■ Exercise instructions:
Restate each entry word for word, leaving nothing out.
(Task material)
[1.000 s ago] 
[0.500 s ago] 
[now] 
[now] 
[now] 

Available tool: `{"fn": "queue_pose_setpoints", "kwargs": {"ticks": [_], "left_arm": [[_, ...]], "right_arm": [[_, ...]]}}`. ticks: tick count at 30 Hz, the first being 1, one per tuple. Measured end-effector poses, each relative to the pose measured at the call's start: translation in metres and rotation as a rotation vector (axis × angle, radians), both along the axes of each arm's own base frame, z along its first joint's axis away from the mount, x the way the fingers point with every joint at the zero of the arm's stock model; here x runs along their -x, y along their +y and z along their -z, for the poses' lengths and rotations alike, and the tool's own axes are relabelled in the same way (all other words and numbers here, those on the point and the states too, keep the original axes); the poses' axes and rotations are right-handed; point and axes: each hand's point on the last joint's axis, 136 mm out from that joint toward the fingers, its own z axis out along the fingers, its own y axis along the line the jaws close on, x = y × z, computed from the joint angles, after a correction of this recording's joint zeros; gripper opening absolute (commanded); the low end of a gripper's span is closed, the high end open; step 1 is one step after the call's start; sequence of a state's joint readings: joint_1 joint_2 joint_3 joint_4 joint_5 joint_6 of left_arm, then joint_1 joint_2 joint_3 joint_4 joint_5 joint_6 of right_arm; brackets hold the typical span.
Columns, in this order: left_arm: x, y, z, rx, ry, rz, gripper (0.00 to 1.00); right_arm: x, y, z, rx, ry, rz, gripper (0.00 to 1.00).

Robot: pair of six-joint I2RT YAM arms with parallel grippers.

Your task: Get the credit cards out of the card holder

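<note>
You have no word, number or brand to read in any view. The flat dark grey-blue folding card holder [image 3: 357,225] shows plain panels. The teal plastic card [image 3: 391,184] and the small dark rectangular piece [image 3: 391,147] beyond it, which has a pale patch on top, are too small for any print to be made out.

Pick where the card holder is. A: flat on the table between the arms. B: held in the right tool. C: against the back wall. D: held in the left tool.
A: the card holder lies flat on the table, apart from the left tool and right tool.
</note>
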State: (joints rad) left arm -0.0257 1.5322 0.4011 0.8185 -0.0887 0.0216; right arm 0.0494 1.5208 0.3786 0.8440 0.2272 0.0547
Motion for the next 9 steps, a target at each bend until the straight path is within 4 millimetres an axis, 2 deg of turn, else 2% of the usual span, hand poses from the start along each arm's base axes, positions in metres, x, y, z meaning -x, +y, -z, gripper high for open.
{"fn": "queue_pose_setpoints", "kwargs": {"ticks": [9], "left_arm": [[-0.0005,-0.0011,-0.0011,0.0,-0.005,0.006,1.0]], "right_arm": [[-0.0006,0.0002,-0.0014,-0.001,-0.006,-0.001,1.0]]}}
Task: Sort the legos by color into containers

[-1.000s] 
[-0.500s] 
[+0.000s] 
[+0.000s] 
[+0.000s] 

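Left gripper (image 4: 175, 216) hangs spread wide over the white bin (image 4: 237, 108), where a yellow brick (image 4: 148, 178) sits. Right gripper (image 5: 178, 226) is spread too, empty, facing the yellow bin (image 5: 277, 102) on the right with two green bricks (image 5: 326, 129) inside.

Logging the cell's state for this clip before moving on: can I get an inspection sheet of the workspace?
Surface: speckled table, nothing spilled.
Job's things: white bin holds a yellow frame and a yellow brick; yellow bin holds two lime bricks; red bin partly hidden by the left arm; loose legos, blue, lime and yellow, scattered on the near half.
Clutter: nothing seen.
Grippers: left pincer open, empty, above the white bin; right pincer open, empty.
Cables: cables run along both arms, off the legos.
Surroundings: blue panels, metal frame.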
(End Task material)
■ Task solution:
[1.000 s ago] 
[0.500 s ago] 
[now] 
[now] 
[now] 

Available tool: `{"fn": "queue_pose_setpoints", "kwargs": {"ticks": [_], "left_arm": [[_, ...]], "right_arm": [[_, ...]]}}`. ticks: tick count at 30 Hz, the first being 1, one per tuple. Measured end-effector poses, each relative to the pose measured at the call's start: translation in metres and rotation as a rotation vector (axis × angle, radians), both along the axes of each arm's own base frame, z along its first joint's axis away from the mount, x the way the fingers point with every joint at the zero of the arm's stock model; here x runs along their -x, y along their +y and z along their -z, for the poses' lengths and rotations alike, and the tool's own axes are relabelled in the same way (all other words and numbers here, those on the point and the states too, keep the original axes); the poses' axes and rotations are right-handed; point and axes: each hand's point on the last joint's axis, 136 mm out from that joint toward the fingers, its own z axis out along the fingers, its own y axis along the line the jaws close on, x = y × z, computed from the joint angles, after a correction of this recording's joint zeros; gripper opening absolute (commanded); the low end of a gripper's span is closed, the high end open; step 1 is one step after the call's start; sequence of a state's joint readings: joint_1 joint_2 joint_3 joint_4 joint_5 joint_6 of left_arm, then joint_1 joint_2 joint_3 joint_4 joint_5 joint_6 of right_arm; brackets hold the typical span.
Columns, in this order: left_arm: x, y, z, rx, ry, rz, gripper (0.00 to 1.00); right_arm: x, y, z, rx, ry, rz, gripper (0.00 to 1.00).

Robot: pair of six-joint I2RT YAM arms with parallel grippers.

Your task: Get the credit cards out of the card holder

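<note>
You have no word, number or brand to read in any view. The flat dark grey-blue folding card holder [image 3: 357,225] shows plain panels. The teal plastic card [image 3: 391,184] and the small dark rectangular piece [image 3: 391,147] beyond it, which has a pale patch on top, are too small for any print to be made out.

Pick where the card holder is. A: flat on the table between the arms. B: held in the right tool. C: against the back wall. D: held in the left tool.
A: the card holder lies flat on the table, apart from the left tool and right tool.
</note>
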State: (joints rad) left arm -0.0257 1.5322 0.4011 0.8185 -0.0887 0.0216; right arm 0.0494 1.5208 0.3786 0.8440 0.2272 0.0547
Motion for the next 9 steps, a target at each bend until the straight path is within 4 millimetres an axis, 2 deg of turn, else 2% of the usual span, hand poses from the start along each arm's base axes, positions in metres, x, y, z meaning -x, +y, -z, gripper high for open.
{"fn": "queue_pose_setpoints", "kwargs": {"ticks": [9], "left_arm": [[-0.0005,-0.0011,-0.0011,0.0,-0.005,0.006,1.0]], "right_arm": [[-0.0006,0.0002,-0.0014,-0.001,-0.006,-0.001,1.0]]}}
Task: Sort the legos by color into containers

[-1.000s] 
[-0.500s] 
[+0.000s] 
[+0.000s] 
[+0.000s] 

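Left gripper (image 4: 175, 216) hangs spread wide over the white bin (image 4: 237, 108), where a yellow brick (image 4: 148, 178) sits. Right gripper (image 5: 178, 226) is spread too, empty, facing the yellow bin (image 5: 277, 102) on the right with two green bricks (image 5: 326, 129) inside.

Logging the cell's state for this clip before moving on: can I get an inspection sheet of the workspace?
Surface: speckled table, nothing spilled.
Job's things: white bin holds a yellow frame and a yellow brick; yellow bin holds two lime bricks; red bin partly hidden by the left arm; loose legos, blue, lime and yellow, scattered on the near half.
Clutter: nothing seen.
Grippers: left pincer open, empty, above the white bin; right pincer open, empty.
Cables: cables run along both arms, off the legos.
Surroundings: blue panels, metal frame.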

The output has been completed.